Les recommandations pour les travailleurs associées à un risque élevé de complications de la COVID-19 ont été révisées dans le contexte d’une augmentation rapide de la circulation du variant Omicron au Québec. 

L’Institut national de santé publique du Québec (INSPQ) recommande de considérer les travailleurs des groupes à risque élevé de complications de la COVID-19 ayant reçu 2 ou 3 doses de vaccins ou ayant déjà fait la maladie avant décembre 2021 comme partiellement protégés jusqu’à l’obtention de nouvelles données. Par conséquent, seules s’appliquent les recommandations pour les travailleurs considérés partiellement ou non protégés.

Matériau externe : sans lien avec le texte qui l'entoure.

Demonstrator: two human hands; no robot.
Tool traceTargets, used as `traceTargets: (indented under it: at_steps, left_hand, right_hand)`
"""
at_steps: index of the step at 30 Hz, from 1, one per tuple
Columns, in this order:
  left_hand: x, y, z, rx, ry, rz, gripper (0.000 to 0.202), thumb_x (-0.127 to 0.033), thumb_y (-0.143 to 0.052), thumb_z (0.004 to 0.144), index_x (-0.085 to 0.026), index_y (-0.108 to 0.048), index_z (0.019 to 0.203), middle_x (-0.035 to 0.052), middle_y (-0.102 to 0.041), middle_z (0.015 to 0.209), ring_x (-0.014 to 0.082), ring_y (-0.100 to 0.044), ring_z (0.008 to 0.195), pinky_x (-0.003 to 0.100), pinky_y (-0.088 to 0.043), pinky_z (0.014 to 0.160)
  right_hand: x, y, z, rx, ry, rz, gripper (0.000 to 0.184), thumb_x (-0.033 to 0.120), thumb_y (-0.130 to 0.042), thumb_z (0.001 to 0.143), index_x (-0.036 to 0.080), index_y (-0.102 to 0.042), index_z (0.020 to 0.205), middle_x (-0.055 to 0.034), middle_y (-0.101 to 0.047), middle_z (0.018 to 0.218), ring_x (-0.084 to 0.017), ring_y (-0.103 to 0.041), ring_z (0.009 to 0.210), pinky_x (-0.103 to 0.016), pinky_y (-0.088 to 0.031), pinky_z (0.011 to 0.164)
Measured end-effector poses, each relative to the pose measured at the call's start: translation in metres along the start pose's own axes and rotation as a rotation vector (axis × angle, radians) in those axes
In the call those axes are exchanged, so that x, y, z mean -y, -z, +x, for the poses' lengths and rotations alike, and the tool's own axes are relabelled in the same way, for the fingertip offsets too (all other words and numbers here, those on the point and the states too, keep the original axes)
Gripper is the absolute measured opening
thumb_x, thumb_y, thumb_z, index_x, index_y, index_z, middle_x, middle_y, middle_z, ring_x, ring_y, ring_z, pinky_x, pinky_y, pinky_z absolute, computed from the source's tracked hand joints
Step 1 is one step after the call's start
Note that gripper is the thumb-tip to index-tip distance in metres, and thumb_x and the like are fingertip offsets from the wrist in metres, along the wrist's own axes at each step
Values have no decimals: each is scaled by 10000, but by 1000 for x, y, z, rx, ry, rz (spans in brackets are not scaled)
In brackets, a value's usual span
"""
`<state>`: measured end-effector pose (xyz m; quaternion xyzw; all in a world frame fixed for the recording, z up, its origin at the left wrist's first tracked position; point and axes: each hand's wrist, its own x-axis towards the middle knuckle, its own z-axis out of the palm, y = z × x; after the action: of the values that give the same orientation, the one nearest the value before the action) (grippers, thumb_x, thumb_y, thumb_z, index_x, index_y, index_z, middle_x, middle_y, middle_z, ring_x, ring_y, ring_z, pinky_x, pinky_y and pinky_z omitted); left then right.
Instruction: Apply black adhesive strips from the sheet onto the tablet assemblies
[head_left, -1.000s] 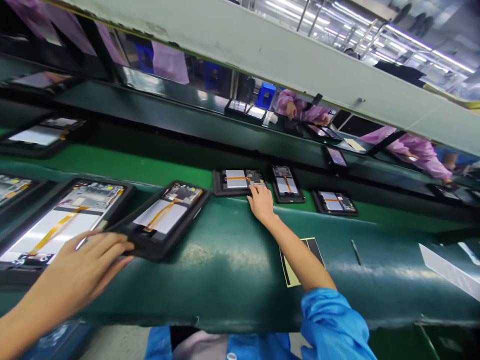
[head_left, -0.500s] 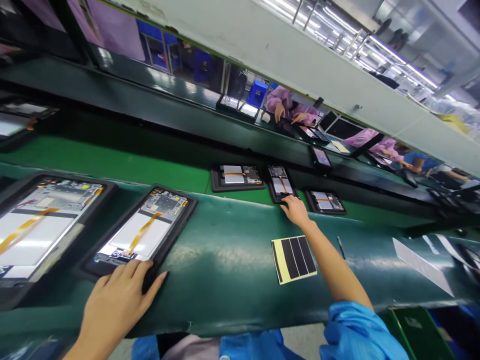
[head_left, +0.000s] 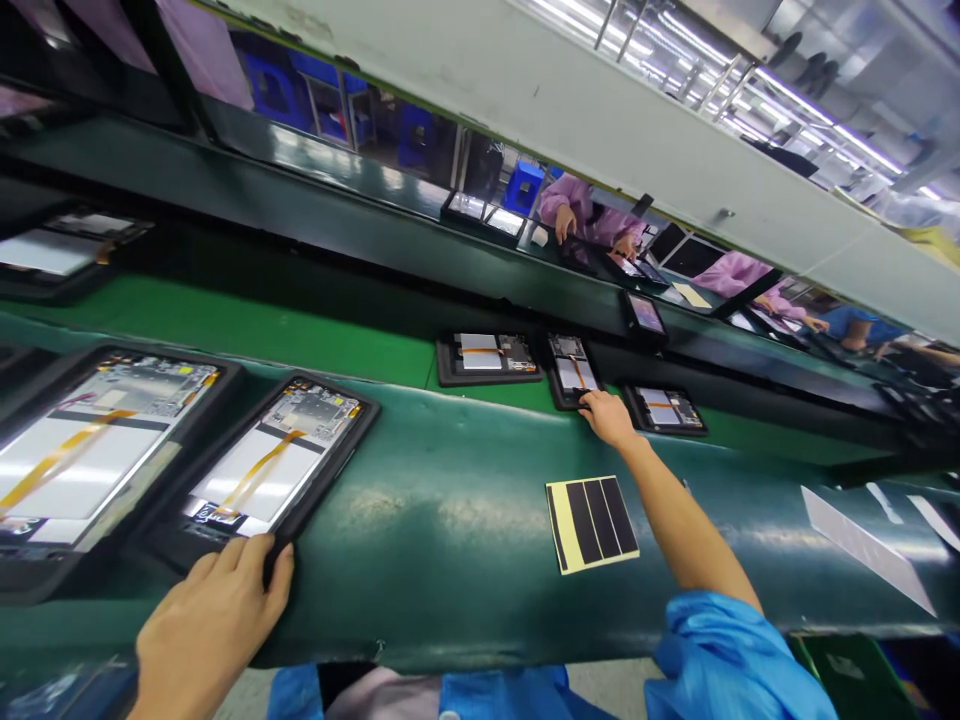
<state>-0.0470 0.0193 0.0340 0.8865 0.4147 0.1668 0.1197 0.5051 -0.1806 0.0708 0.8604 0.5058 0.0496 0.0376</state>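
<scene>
An opened tablet [head_left: 274,465] lies in a black tray on the near green ledge, with white battery panels, circuit board and an orange ribbon cable showing. My left hand [head_left: 214,610] grips the near edge of this tray, fingers over the rim and thumb at its right corner. Farther off, on the lower green belt, my right hand [head_left: 611,418] holds the near end of a second opened tablet [head_left: 573,372] in its tray. Its fingertips are partly hidden. A yellow sheet with black adhesive strips [head_left: 592,523] lies flat below my right forearm.
Another opened tablet [head_left: 90,450] sits at left on the ledge. Tablets in trays flank the held one on the belt: left [head_left: 491,357] and right [head_left: 666,408]. A white strip sheet [head_left: 866,550] lies at right. Co-workers in pink sleeves [head_left: 581,205] work across the line.
My left hand and the near tablet have slid slightly left, the thumb closing in against the tray. My right hand keeps its grip on the far tablet; the view has shifted a little.
</scene>
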Motion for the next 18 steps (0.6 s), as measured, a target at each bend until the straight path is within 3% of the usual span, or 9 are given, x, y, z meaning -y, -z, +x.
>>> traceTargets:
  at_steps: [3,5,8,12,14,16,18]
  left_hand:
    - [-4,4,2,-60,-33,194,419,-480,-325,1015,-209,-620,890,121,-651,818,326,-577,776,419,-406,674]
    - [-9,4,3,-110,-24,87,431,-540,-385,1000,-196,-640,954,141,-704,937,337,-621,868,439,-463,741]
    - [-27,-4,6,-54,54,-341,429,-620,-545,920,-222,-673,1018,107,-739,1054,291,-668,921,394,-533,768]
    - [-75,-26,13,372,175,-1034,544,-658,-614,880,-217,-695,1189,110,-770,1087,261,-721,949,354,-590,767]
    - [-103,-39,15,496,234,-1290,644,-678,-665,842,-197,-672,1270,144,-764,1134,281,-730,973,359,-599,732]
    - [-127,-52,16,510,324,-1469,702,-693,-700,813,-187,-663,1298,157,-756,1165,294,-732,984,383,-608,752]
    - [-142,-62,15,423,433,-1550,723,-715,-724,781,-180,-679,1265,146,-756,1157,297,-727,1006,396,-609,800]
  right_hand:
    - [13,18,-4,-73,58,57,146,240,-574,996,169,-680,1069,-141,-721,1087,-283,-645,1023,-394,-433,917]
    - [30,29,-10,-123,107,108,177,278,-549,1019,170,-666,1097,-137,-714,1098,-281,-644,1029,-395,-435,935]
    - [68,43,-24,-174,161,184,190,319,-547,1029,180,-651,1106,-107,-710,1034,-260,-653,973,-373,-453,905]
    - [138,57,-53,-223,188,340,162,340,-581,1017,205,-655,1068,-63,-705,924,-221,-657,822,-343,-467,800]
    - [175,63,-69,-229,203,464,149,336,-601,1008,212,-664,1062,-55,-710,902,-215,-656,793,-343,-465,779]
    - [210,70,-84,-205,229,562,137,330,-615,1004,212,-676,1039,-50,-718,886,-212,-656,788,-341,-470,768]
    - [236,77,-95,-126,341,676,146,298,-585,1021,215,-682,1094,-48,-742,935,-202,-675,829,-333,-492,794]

Recommandations de l’INSPQ :

Il est recommandé d’affecter immédiatement les travailleurs avec d’une maladie chronique ou âgé de 70 ans et plus afin :

  • Éliminer tout contact avec des personnes sous investigation (PSI) ou cas de COVID-19. 
  • Éliminer les tâches effectuées à moins de 2 mètres sans une barrière physique de qualité (ex. plexiglass). Les équipements de protection individuelle (ÉPI) seuls ne sont pas acceptés.
  • Privilégier et prioriser le télétravail. 
  • À défaut du télétravail, privilégier et prioriser les postes de travail qui permettent une distanciation physique d’au moins 2 mètres en tout temps. 
  • Pour le travail en présentiel, l’ensemble des mesures sanitaires recommandées pour les milieux de travail sont appliquées rigoureusement en tout temps.
  • Mettre en tout temps des masques de qualité à la disposition des travailleurs vulnérables. 

Références INSPQ

Voir l’avis complet : COVID-19 (SRAS-CoV-2) : tiré à part de l’avis scientifique intérimaire pour la protection des travailleurs avec maladies chroniques.

Personnel immunosupprimé

Les recommandations suivantes de l’Institut national de santé publique du Québec (INSPQ) s’appuient sur la réponse formulée par l’Institut national d’excellence en santé et en services sociaux (INESSS) à l’égard des conditions d’immunosuppression considérées comme étant à risque élevé de complications de la COVID-19. 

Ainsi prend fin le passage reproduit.